■ **What is expected**: Please repeat, without alteration, the line containing "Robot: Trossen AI" and every line that follows it to the end of the entries below, and only those lines.

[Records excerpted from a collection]
----
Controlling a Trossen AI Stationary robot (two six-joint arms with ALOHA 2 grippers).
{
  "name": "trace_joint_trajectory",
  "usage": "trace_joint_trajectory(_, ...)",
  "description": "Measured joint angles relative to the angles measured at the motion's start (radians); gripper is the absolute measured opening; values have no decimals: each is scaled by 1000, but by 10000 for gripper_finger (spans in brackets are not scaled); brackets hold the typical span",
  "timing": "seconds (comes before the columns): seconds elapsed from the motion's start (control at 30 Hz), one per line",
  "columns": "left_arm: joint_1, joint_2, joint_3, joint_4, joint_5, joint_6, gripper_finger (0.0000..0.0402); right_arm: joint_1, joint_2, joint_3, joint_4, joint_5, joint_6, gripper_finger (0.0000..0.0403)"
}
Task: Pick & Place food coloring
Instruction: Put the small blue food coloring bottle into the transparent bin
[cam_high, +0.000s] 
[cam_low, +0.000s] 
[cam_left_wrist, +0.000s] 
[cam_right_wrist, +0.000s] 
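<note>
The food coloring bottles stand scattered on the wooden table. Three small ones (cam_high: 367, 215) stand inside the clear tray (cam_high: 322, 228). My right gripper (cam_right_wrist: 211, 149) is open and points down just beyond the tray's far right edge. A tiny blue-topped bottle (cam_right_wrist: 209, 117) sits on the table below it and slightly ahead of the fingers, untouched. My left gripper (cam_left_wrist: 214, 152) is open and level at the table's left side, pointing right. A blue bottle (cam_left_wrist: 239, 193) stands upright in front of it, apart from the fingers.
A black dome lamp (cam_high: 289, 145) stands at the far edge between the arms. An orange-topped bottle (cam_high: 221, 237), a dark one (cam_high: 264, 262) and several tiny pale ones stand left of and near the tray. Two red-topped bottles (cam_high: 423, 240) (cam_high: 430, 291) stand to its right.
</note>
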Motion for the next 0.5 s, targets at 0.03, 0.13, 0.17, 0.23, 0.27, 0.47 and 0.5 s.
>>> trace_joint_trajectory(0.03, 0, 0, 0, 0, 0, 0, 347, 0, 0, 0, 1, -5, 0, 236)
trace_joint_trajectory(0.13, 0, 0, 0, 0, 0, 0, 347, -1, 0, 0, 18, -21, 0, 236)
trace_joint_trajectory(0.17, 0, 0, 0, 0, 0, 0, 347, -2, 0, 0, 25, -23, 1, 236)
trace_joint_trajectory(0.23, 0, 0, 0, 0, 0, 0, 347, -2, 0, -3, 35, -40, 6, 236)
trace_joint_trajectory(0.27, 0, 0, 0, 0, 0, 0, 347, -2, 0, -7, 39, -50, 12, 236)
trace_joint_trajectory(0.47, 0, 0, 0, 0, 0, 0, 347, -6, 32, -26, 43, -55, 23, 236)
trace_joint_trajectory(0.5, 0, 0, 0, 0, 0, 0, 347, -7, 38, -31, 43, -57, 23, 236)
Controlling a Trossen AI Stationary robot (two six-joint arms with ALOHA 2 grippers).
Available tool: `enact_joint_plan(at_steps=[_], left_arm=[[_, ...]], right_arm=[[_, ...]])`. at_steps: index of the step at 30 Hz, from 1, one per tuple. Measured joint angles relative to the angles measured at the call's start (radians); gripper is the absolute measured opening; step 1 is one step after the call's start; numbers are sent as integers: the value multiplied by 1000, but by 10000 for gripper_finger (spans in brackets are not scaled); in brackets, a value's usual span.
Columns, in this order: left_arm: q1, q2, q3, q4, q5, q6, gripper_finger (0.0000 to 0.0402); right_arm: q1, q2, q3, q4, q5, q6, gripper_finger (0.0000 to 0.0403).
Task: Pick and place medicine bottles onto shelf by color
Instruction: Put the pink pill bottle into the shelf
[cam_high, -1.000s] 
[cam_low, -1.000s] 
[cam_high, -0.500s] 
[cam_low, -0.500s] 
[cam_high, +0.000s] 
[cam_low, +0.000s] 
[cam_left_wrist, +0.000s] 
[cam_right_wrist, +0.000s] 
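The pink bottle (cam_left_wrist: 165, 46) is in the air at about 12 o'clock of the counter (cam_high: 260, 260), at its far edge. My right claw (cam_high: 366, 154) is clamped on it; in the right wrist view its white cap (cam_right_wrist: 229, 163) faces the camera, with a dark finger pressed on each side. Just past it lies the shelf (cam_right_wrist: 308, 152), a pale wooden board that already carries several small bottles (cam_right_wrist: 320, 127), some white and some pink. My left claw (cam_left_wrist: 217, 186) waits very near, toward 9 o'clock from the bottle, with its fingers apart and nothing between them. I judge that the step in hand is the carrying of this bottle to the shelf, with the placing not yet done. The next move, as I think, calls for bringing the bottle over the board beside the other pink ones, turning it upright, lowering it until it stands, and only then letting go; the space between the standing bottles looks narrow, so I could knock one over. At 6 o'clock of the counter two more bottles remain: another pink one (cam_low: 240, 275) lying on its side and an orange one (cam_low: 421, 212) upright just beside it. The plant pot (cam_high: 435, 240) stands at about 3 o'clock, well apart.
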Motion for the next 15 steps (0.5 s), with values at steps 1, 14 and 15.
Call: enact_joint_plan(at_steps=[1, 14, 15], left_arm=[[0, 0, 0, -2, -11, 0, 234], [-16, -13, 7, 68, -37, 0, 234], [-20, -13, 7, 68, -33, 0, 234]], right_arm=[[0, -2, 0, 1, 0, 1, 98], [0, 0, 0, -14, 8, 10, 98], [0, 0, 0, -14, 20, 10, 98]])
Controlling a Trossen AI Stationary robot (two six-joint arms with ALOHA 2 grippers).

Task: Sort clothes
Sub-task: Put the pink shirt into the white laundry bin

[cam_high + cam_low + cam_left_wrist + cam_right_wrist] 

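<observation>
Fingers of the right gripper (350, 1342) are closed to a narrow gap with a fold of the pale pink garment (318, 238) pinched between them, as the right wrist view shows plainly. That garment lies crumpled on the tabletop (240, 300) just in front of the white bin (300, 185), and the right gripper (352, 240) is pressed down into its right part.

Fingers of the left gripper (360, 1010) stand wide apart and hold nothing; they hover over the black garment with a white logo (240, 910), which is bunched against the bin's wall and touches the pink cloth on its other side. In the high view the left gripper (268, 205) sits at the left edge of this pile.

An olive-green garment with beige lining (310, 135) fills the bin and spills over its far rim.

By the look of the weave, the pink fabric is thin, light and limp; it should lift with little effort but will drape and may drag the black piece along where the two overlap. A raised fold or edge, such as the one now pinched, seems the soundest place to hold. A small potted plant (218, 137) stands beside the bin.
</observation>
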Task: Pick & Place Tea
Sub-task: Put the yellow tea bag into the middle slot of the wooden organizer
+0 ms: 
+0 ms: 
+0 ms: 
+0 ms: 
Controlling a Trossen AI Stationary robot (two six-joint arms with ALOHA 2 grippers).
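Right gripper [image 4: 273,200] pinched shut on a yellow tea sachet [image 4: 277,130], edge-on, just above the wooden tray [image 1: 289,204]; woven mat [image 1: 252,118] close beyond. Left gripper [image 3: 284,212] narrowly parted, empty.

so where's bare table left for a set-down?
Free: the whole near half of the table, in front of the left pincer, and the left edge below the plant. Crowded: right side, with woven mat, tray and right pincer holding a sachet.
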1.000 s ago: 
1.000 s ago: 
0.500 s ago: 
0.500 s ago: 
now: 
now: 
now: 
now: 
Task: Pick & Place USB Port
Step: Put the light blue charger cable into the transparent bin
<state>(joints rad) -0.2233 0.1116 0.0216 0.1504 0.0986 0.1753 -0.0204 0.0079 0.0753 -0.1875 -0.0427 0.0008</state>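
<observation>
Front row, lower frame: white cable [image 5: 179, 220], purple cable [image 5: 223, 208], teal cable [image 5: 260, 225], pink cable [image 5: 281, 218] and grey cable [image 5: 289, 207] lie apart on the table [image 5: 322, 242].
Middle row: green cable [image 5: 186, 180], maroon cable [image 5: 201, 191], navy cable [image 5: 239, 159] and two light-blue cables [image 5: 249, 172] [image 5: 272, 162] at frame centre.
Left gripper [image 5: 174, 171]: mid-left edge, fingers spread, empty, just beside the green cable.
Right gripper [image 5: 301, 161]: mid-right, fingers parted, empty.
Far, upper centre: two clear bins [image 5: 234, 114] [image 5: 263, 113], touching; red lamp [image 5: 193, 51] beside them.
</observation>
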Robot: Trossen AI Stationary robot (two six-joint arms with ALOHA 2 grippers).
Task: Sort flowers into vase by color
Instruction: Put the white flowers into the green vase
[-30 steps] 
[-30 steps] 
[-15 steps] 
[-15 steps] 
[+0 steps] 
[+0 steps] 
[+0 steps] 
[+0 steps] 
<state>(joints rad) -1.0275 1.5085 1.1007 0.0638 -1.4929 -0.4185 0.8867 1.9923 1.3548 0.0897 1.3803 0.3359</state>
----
■ **Solution to this problem**:
Robot: Trossen AI Stationary robot (two six-joint arms with ALOHA 2 grippers).
Task: Sort flowers into vase by color
Instruction: Put the white flowers into the green vase
[-30 steps] 
[-30 steps] 
[-15 steps] 
[-15 steps] 
[+0 steps] 
[+0 steps] 
[+0 steps] 
[+0 steps] 
<state>(joints rad) -1.0275 1.5085 1.1007 0.0638 -1.4929 -0.4185 0.8867 1.9923 1.3548 0.0897 1.3803 0.3359</state>

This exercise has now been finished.